Exercise details —
Word for word, restate the listing that follows and leave out the images.

Recorded information —
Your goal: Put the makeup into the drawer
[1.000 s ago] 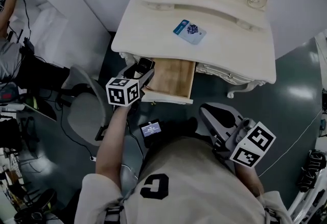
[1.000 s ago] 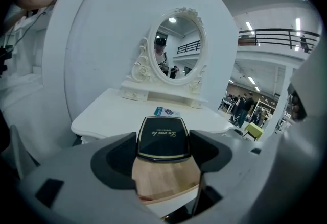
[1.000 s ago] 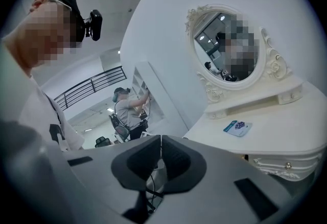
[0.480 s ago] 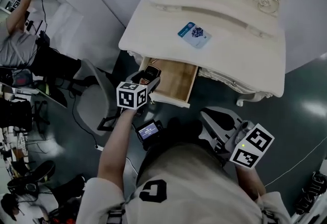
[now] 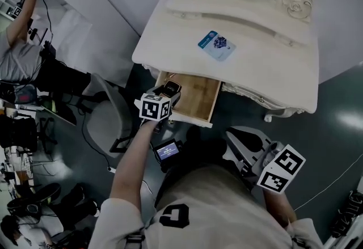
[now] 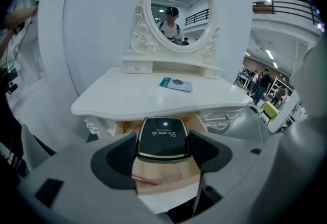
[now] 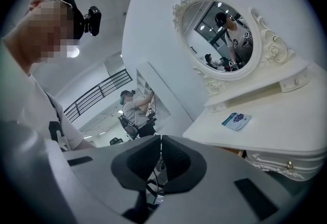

Solution for this problem —
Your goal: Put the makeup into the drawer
[1.000 s ago] 
[1.000 s ago] 
[1.000 s ago] 
[0.480 s ago] 
[now] 
[now] 
[now] 

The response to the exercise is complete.